Exercise
Counting the line with "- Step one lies" as the last one, copy out the lines of the data exactly from the first onward.

Stored data
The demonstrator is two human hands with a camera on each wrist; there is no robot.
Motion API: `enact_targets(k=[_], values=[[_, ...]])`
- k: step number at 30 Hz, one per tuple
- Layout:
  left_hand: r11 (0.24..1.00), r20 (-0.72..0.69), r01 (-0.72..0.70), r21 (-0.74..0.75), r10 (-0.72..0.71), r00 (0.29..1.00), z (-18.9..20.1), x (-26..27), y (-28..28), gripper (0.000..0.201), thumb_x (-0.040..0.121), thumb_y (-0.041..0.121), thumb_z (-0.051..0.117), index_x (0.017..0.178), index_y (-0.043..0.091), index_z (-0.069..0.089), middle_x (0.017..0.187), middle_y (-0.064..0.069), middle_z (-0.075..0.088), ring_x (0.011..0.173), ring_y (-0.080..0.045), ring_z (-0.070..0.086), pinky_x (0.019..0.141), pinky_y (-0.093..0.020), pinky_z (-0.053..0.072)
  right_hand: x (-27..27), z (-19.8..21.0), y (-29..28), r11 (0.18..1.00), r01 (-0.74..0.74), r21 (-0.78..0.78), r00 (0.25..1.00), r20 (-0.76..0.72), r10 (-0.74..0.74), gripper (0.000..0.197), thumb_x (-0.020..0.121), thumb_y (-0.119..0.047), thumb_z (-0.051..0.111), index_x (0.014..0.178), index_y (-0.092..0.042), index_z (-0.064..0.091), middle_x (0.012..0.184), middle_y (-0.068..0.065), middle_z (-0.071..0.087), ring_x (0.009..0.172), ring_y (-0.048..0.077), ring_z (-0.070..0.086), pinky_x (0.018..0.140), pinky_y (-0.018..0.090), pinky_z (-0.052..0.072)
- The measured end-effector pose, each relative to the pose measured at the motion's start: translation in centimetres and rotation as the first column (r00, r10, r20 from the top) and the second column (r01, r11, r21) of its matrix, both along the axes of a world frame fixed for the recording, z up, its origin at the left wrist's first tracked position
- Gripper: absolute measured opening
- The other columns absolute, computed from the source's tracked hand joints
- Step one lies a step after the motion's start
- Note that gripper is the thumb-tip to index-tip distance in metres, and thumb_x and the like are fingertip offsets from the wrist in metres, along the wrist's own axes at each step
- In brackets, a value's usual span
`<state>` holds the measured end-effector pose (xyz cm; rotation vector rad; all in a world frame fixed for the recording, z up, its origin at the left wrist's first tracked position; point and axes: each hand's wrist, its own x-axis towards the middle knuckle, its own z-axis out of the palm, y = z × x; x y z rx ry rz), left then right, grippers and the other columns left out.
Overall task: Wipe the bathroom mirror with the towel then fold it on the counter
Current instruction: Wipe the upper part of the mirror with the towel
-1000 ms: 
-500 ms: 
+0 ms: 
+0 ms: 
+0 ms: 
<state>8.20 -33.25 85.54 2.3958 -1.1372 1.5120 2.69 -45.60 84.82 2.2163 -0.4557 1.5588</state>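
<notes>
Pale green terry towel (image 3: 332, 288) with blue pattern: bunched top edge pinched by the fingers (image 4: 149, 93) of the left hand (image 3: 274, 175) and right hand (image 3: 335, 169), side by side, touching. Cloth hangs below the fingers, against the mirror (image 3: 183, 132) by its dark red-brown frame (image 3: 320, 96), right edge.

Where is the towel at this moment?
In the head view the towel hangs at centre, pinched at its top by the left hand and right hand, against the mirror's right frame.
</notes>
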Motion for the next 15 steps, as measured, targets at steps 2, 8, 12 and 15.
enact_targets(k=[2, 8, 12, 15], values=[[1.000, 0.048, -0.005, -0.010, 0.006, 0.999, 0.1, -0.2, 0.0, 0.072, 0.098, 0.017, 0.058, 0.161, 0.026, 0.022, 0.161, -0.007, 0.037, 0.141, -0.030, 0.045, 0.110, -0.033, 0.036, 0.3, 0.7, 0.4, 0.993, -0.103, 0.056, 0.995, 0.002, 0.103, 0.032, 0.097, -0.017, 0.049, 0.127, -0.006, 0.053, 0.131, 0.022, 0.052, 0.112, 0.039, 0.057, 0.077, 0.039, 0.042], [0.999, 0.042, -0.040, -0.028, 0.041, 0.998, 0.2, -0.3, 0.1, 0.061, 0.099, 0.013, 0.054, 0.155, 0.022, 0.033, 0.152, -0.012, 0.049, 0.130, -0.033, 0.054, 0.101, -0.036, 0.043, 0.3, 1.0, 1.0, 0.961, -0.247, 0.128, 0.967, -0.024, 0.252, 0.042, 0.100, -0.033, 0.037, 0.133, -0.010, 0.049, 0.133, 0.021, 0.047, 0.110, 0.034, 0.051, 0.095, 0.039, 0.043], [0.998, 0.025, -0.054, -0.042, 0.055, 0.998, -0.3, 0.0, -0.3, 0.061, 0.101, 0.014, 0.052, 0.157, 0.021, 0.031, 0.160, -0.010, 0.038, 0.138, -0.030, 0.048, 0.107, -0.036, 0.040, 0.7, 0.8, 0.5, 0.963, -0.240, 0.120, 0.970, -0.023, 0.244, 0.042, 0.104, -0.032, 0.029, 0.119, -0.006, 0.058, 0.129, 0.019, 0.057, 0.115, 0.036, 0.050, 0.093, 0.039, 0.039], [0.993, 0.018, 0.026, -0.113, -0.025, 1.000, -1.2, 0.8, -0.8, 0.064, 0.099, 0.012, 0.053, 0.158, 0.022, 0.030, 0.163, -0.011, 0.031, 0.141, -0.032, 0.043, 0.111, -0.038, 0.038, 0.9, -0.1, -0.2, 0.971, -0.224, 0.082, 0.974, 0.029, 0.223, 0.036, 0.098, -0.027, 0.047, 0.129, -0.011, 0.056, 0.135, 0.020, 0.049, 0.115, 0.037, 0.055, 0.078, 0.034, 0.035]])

Task solution
The demonstrator is two human hands with a camera on each wrist; there is no robot.
Motion API: `enact_targets(k=[_], values=[[_, ...]])`
- k: step number at 30 Hz, one per tuple
- Layout:
  left_hand: r11 (0.24..1.00), r20 (-0.72..0.69), r01 (-0.72..0.70), r21 (-0.74..0.75), r10 (-0.72..0.71), r00 (0.29..1.00), z (-18.9..20.1), x (-26..27), y (-28..28), gripper (0.000..0.201), thumb_x (-0.040..0.121), thumb_y (-0.041..0.121), thumb_z (-0.051..0.117), index_x (0.017..0.178), index_y (-0.043..0.091), index_z (-0.069..0.089), middle_x (0.017..0.187), middle_y (-0.064..0.069), middle_z (-0.075..0.088), ring_x (0.011..0.173), ring_y (-0.080..0.045), ring_z (-0.070..0.086), pinky_x (0.019..0.141), pinky_y (-0.093..0.020), pinky_z (-0.053..0.072)
  right_hand: x (-27..27), z (-19.8..21.0), y (-29..28), r11 (0.18..1.00), r01 (-0.74..0.74), r21 (-0.78..0.78), r00 (0.25..1.00), r20 (-0.76..0.72), r10 (-0.74..0.74), gripper (0.000..0.197), thumb_x (-0.020..0.121), thumb_y (-0.119..0.047), thumb_z (-0.051..0.111), index_x (0.014..0.178), index_y (-0.092..0.042), index_z (-0.064..0.091), middle_x (0.012..0.184), middle_y (-0.068..0.065), middle_z (-0.071..0.087), ring_x (0.009..0.172), ring_y (-0.048..0.077), ring_z (-0.070..0.086), pinky_x (0.018..0.140), pinky_y (-0.018..0.090), pinky_z (-0.052..0.072)
- The measured end-effector pose, each relative to the pose measured at the motion's start: translation in centimetres and rotation as the first column (r00, r10, r20 from the top) and the second column (r01, r11, r21) of its matrix, both along the axes of a world frame fixed for the recording, z up, its origin at the left wrist's first tracked position
- Gripper: absolute measured opening
- The other columns absolute, computed from the source's tracked hand joints
- Step one lies a step after the motion's start

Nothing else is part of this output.